### Task
Below are the records; give again exactly the line with "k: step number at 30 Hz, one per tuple", the line with "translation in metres", and each line that lies between them, and nothing besides.

[Records drawn from a dataset]
====================

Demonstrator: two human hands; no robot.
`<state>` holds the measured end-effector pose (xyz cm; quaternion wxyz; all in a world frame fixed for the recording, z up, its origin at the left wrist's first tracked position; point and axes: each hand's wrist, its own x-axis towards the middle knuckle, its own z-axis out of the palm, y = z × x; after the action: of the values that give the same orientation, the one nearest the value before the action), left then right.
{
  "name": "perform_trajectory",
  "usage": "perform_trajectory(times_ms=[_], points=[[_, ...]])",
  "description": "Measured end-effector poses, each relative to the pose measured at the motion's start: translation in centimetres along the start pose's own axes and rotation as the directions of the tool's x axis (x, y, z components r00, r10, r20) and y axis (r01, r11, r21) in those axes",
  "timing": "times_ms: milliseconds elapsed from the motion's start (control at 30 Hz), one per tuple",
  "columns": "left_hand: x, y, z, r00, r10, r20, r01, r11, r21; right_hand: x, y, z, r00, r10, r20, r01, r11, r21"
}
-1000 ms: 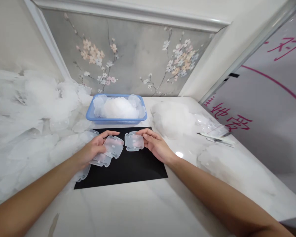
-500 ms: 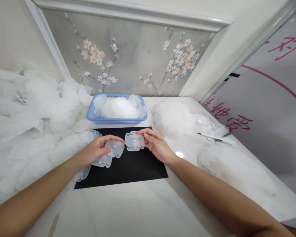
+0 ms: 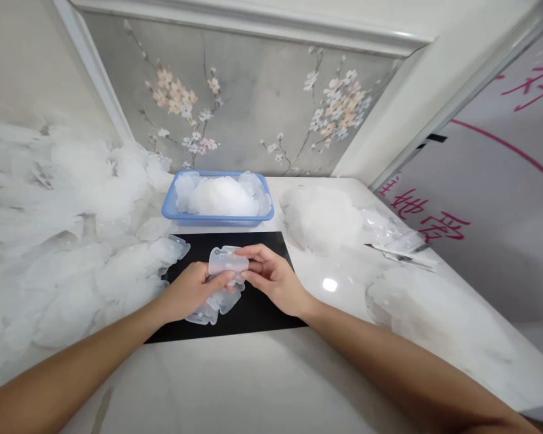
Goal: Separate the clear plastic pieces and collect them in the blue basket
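Note:
Over the black mat [image 3: 271,310], both hands meet on a translucent plastic piece [image 3: 226,260] with rounded, notched edges. My left hand [image 3: 192,289] is closed, its thumb lying across the lower edge of that piece. More translucent plastic pieces [image 3: 228,300] fan out below the left hand, apparently held in it. My right hand [image 3: 276,277] pinches the right side of the upper piece between thumb and fingers. Some of the left fingers are hidden behind the plastic.
A blue basket [image 3: 219,221] holding whitish translucent pieces stands behind the mat. Left of it spreads a large heap of similar pieces [image 3: 72,241]. To the right lie a whitish pile [image 3: 321,217] and clear plastic bags [image 3: 389,226] on the marble-patterned table [image 3: 262,386].
My right hand has brought its plastic piece left and down to my left hand. My left hand has moved right with its pieces, and the hands now meet.

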<state>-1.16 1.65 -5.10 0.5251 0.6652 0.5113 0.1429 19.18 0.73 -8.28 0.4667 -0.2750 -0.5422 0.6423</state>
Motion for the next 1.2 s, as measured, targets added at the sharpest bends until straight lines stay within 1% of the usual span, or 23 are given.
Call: perform_trajectory(times_ms=[133,200,400,533,633,767,967,1067,1133,1200], points=[[-0.3,-0.1,0.0,0.995,-0.013,0.100,0.018,0.998,-0.058,-0.1,0.1,-0.2,0.999,0.026,-0.019,-0.027,1.000,-0.008],[-0.4,0.1,-0.2,0.994,-0.012,0.109,0.018,0.998,-0.059,0.0,-0.1,-0.5,0.999,0.032,-0.029,-0.033,0.999,-0.007],[-0.4,0.6,-0.7,0.998,-0.033,0.055,0.039,0.994,-0.107,0.0,-0.8,-1.2,0.996,0.027,-0.085,-0.031,0.999,-0.045],[-0.1,0.3,-0.4,1.000,-0.013,-0.021,0.011,0.996,-0.085,0.0,-0.6,-0.9,0.996,0.043,-0.073,-0.046,0.999,-0.029],[0.0,0.0,-0.2,0.998,-0.005,-0.055,0.001,0.997,-0.080,0.0,-0.3,-0.6,0.997,0.052,-0.057,-0.053,0.998,-0.018],[-0.1,0.0,-0.1,0.998,-0.008,-0.069,0.004,0.999,-0.051,0.0,-0.1,-0.6,0.996,0.066,-0.061,-0.067,0.998,-0.013],[-0.2,0.6,-0.1,0.999,-0.023,-0.038,0.020,0.997,-0.074,0.0,-0.2,-0.8,0.994,0.084,-0.067,-0.086,0.996,-0.016],[-0.3,0.7,-0.2,0.999,-0.040,-0.024,0.037,0.992,-0.119,0.0,-0.3,-0.9,0.994,0.080,-0.070,-0.081,0.997,-0.015],[-0.3,0.6,-0.4,0.999,-0.023,-0.026,0.017,0.979,-0.201,0.0,-0.4,-1.1,0.994,0.078,-0.077,-0.079,0.997,-0.016],[-0.2,0.4,-0.6,0.996,-0.020,-0.086,-0.005,0.959,-0.283,0.0,-0.5,-1.2,0.993,0.080,-0.087,-0.082,0.996,-0.022]])
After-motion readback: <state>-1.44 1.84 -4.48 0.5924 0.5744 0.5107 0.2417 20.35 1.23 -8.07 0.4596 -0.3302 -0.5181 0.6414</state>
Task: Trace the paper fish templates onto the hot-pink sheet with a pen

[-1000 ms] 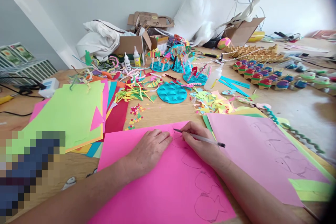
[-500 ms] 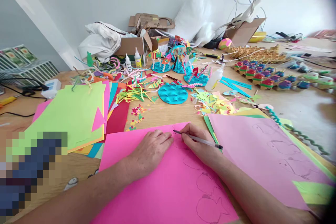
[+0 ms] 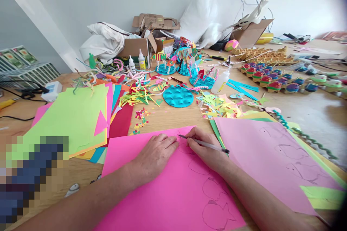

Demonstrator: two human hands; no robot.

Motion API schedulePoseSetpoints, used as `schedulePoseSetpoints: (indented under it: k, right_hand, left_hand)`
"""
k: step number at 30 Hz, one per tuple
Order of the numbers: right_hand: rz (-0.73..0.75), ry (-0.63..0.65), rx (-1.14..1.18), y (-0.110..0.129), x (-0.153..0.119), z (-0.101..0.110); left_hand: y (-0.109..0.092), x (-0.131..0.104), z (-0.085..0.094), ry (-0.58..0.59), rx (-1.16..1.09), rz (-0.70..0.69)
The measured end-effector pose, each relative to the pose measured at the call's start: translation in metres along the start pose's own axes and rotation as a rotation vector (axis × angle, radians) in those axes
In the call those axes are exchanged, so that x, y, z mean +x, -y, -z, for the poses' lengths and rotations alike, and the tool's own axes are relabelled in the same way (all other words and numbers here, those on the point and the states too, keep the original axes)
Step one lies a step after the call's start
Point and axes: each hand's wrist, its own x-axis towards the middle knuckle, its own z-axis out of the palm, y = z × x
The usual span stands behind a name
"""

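Note:
A bright pink sheet of paper (image 3: 141, 198) lies in front of me, with several fish outlines (image 3: 217, 214) drawn down its right side. My left hand (image 3: 158, 153) rests flat on this sheet, fingers stretched toward its top edge. My right hand (image 3: 204, 146) grips a pen (image 3: 207, 144) with a clear barrel and dark ends. Its tip touches or nearly touches the paper near the top edge, just right of my left fingertips. To the right, a pale pink sheet (image 3: 244, 151) bears more pencil-like fish drawings.
Coloured paper (image 3: 67, 115) is stacked at the left. Behind the sheet are a scalloped blue disc (image 3: 178, 96), paper scraps (image 3: 225, 106), a glue bottle (image 3: 221, 81) and finished-looking blue fish models (image 3: 202, 79). Painted egg cartons (image 3: 271, 77) stand at the right, cardboard boxes (image 3: 137, 48) at the back.
Almost nothing differs. The pen and both hands keep nearly the same place on the pink sheet; the whole view has shifted very slightly.

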Motion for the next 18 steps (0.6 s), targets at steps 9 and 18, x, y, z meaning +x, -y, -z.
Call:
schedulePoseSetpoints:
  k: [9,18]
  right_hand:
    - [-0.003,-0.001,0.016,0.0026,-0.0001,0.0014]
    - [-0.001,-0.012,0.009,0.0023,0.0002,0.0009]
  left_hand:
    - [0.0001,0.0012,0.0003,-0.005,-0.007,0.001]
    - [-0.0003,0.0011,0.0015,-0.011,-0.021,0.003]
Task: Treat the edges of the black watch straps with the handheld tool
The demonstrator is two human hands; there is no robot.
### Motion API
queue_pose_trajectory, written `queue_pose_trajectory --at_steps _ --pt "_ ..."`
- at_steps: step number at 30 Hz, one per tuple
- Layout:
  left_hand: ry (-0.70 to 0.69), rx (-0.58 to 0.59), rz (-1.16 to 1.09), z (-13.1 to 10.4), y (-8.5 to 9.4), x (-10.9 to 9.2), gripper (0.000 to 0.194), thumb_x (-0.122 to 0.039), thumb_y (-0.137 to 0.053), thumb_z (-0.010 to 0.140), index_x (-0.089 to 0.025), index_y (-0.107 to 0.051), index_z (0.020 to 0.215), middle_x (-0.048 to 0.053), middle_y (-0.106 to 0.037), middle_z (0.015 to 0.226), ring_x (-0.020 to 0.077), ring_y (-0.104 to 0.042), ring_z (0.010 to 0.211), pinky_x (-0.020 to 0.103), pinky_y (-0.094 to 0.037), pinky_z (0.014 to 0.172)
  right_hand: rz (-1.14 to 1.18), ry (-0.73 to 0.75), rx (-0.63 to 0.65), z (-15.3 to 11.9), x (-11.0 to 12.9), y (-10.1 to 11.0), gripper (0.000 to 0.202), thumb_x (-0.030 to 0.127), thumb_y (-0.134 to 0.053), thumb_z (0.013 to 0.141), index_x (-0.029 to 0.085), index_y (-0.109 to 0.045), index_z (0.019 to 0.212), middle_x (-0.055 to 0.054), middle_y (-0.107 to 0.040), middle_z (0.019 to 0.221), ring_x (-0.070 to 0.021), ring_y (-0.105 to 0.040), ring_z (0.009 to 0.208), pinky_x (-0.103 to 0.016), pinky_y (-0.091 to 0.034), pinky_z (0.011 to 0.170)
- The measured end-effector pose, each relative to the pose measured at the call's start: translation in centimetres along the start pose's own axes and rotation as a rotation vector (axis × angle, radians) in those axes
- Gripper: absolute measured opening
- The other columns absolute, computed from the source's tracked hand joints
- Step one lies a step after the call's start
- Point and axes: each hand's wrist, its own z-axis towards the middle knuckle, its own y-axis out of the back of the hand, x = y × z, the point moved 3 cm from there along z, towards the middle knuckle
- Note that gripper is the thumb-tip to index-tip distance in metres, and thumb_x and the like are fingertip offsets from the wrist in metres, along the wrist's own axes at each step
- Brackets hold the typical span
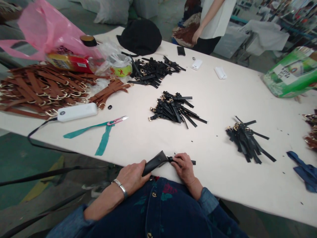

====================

### Written response
k: step number at 30 Hz, one per tuple
Order of the numbers: right_hand: rz (-0.73..0.75), ry (-0.63..0.65), rx (-1.14..1.18), y (-0.110..0.129), x (-0.153..0.119), z (-0.101..0.110); left_hand: y (-0.109..0.092), x (-0.131..0.104), z (-0.085..0.094), ry (-0.58..0.59), rx (-1.16..1.09), rz (-0.70..0.69)
The measured end-effector pose, each relative to the pose measured at the call's start: translation in metres along the start pose's own axes and rotation as a rotation vector (axis × angle, radians) in those axes

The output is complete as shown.